Sydney Herbert Allard (1910–1966) was the designer and manufacturer of a series of one-off competition cars produced between 1934 and 1939, the first of which was CLK 5. A total of twelve Specials were built before the outbreak of the Second World War; it is a measure of the esteem in which they were held that 9 of these can be listed individually below.

==Background==
Allard had exhibited a keen interest in motor cars from a young age, and had taught himself how to drive by the age of sixteen. On completing his secondary education Sydney was found a job at F. W. Lucas Ltd., a garage and motor dealership, at first as a helper and then as a motor mechanic. He attended evening classes at Battersea Polytechnic and took a correspondence course in engineering, eventually becoming a member of the Institute of Automobile Engineers. Recognising his son's determination to pursue a career in motor engineering, Arthur Allard purchased a building in Keswick Road, Putney, and helped him to set up in business with Alf Brisco, who had been the head mechanic at F. W. Lucas.

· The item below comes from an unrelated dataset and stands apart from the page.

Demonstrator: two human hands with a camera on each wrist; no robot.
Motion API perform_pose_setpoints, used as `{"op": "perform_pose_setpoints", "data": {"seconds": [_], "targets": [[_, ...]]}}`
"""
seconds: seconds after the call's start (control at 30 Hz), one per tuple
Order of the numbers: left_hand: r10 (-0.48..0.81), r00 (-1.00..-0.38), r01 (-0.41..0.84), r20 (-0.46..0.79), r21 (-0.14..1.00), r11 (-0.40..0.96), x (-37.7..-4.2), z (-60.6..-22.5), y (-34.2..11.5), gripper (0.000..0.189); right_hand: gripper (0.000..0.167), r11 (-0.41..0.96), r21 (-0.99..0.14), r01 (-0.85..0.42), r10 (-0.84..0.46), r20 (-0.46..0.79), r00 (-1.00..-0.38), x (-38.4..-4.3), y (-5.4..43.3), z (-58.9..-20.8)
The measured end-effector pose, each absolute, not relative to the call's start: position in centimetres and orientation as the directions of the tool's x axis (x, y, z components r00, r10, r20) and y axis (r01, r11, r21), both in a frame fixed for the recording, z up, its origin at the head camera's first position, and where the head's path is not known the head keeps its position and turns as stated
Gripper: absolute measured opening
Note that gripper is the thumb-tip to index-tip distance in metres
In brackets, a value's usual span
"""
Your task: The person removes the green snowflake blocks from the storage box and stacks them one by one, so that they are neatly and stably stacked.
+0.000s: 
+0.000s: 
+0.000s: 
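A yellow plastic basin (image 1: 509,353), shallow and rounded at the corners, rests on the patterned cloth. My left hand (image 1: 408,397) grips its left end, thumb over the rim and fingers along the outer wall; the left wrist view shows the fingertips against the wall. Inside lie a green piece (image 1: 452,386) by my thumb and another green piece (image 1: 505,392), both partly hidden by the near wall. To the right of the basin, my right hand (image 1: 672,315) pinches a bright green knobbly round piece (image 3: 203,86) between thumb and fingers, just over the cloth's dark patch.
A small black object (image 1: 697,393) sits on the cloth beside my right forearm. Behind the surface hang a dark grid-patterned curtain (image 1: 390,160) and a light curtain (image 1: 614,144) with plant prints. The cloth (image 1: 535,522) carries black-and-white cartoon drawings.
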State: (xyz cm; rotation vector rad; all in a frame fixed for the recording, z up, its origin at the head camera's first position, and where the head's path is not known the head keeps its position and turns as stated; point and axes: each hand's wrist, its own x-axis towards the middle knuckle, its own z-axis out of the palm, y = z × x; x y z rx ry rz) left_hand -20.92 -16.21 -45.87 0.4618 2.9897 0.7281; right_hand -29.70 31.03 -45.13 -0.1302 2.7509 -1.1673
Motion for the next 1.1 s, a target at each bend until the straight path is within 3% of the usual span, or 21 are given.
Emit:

Allard's first competitive motor race had been with his brother Dennis at Brooklands in 1929, driving a Grand Prix Morgan three-wheeler in a three-lap handicap race, which they won. He subsequently converted the Morgan to four wheels in an attempt to increase its stability, but ultimately its low ground clearance made it unsuitable for trialling, one of Allard's great interests. Adlards Motors, (Note: The building bought by Arthur Allard had belonged to a building and roofing company called Robert Adlard, and it was decided to retain the name Adlards, hence Adlards Motors. The new company occupied the ground floor and there was a block of flats above.) as the new business was called, provided the workshop space to allow Allard to begin serious work on his competition specials. But Sydney's father disapproved of his son's competition activities, regarding them as a distraction from Adlard's regular garage work, so the specials sometimes had to be hidden from view under canvas at the back of the workshop.

Each of the Allard Specials is identified by its registration number. 9 of the 12 are described here.

==The cars==

===CLK 5===

CLK 5 taking part in the 1936 Land's End Trial

CLK 5 was the first of Allard's specials, built almost entirely from a damaged 1934 Model 40 Ford V8 except for the bodywork, which came from a two-seater Bugatti. The steering box and column, and the petrol tank, were also cannibalised from the Bugatti. With a ground clearance of more than 9 in and plenty of low-speed torque from the 201 cid Ford flathead V8 engine, CLK 5 was ideally suited for its role as a trials machine.

So successful was CLK 5 that two more similar Allards were built.

===FGP 750===
FGP 750 was the first of the two CLK 5 copies. Like its sister car, it had the same – although slightly elongated – imitation Bugatti-type tail as CLK 5, and was fitted with Ford steel disc wheels. The car's chassis was drilled to reduce weight.

===Others===
There followed three V8-engined 2/4 seater bodied cars with flat (rather than vee-shaped) radiator grilles:

AUX 59 (with Ford wheels);

EXX 455 (Ford wheels);

EXP 469 (Wire wheels/ rudge hubs).

FXP 470 Lincoln Zephyr V12, with a flat radiator grille; this car subsequently formed the basis for the Parker Special.

EXP 470 Lincoln Zephyr V12.

ELL 300 Similar but with the V8 engine (described as the second special (after CLK5) by one source).

LMG 192 with V12 engine, unfinished at the start of war.